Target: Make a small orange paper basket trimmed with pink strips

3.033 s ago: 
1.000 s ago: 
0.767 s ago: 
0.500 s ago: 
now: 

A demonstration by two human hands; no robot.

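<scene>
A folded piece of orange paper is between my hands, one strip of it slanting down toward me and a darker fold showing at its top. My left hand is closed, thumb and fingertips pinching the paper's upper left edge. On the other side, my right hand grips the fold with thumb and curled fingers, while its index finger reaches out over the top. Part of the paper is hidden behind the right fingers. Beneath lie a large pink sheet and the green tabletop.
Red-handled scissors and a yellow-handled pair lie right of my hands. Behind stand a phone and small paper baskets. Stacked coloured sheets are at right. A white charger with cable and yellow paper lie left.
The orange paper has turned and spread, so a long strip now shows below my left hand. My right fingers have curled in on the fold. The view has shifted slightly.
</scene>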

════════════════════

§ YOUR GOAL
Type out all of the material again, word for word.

§ OUTPUT BELOW
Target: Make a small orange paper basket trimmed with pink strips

3.033 s ago: 
1.000 s ago: 
0.767 s ago: 
0.500 s ago: 
now: 

A demonstration by two human hands; no robot.

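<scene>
A folded piece of orange paper is between my hands, one strip of it slanting down toward me and a darker fold showing at its top. My left hand is closed, thumb and fingertips pinching the paper's upper left edge. On the other side, my right hand grips the fold with thumb and curled fingers, while its index finger reaches out over the top. Part of the paper is hidden behind the right fingers. Beneath lie a large pink sheet and the green tabletop.
Red-handled scissors and a yellow-handled pair lie right of my hands. Behind stand a phone and small paper baskets. Stacked coloured sheets are at right. A white charger with cable and yellow paper lie left.
The orange paper has turned and spread, so a long strip now shows below my left hand. My right fingers have curled in on the fold. The view has shifted slightly.
</scene>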

Nothing further remains in this exercise.